Um alerta climático está se desenhando para o Nordeste brasileiro e para a região do Vale do São Francisco. O Super El Niño — versão mais intensa do fenômeno El Niño — avança nas previsões para 2026 e traz consigo a perspectiva de dias mais quentes, chuvas abaixo da média e risco elevado de estiagem prolongada para quem já convive com o semiárido.
O El Niño acontece quando as águas do Oceano Pacífico Equatorial se aquecem de forma anômala, alterando a circulação dos ventos e mudando o comportamento do clima em diversas partes do mundo. Quando esse aquecimento é muito mais intenso do que o habitual, os especialistas chamam o fenômeno de Super El Niño.
Os números já chamam atenção. Segundo o Instituto Nacional de Meteorologia (Inmet), a partir do trimestre agosto-setembro-outubro, a chance de estabelecimento do El Niño é igual ou superior a 90%, com possibilidade de o fenômeno persistir até 2027. Modelos climáticos apontam ainda cerca de 50% de probabilidade de que a intensidade atinja o nível "forte" ou "muito forte".

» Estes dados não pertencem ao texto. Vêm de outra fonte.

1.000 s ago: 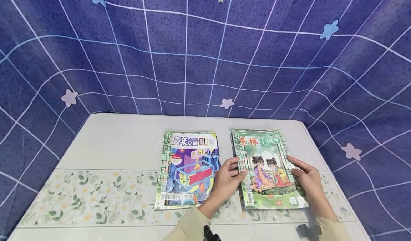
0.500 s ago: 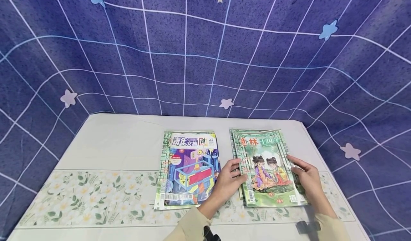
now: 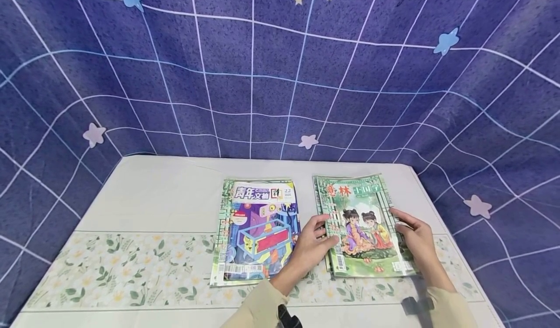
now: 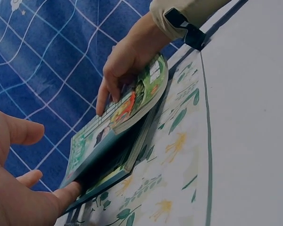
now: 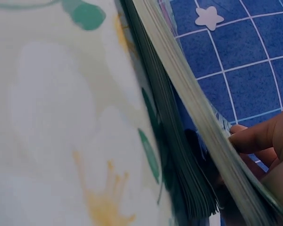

Para o Nordeste, o cenário é de preocupação. Especialistas indicam que o fenômeno deve reduzir as precipitações e elevar as temperaturas na região, aumentando a pressão sobre reservatórios e a disponibilidade de água. O risco de seca, segundo análises climáticas recentes, é maior especialmente nos estados do Maranhão, Piauí, Bahia e em partes do semiárido. A situação é agravada pelo fato de que o semiárido brasileiro já convive historicamente com longos períodos de estiagem.
O impacto esperado inclui intervalos maiores sem chuva, calor extremo e, em certos momentos, pancadas rápidas e intensas provocadas pela combinação de calor e umidade. Para quem depende da agricultura de sequeiro — sem irrigação —, esse padrão é especialmente perigoso. A redução das chuvas compromete o desenvolvimento das lavouras, eleva o risco de perdas e pressiona a segurança hídrica de comunidades rurais.
O pico de intensidade do fenômeno deve ocorrer entre setembro e dezembro de 2026, período considerado o mais crítico para os impactos climáticos associados ao El Niño no Nordeste. Segundo o CEMADEN (Centro de Monitoramento e Alerta de Desastres Naturais), os padrões esperados para este ciclo seguem o comportamento histórico dos Super El Niños anteriores: redução de chuvas, temperaturas mais altas e maior vulnerabilidade a secas prolongadas no Norte e Nordeste do Brasil.
Apesar de o fenômeno ainda apresentar incertezas quanto à intensidade exata, especialistas alertam que, em um contexto de mudanças climáticas, os impactos tendem a ser cada vez mais severos. Quanto mais cedo a população e as autoridades se prepararem, menor o custo das consequências. Acompanhar os alertas dos órgãos oficiais — como o Inmet, a Defesa Civil estadual e o CEMADEN — é o primeiro passo para reduzir os riscos.
Para quem mora em cidades às margens do rio São Francisco ou no semiárido baiano, vale redobrar a atenção nos próximos meses. Em situações de emergência climática, a Defesa Civil pode ser acionada pelo telefone 199.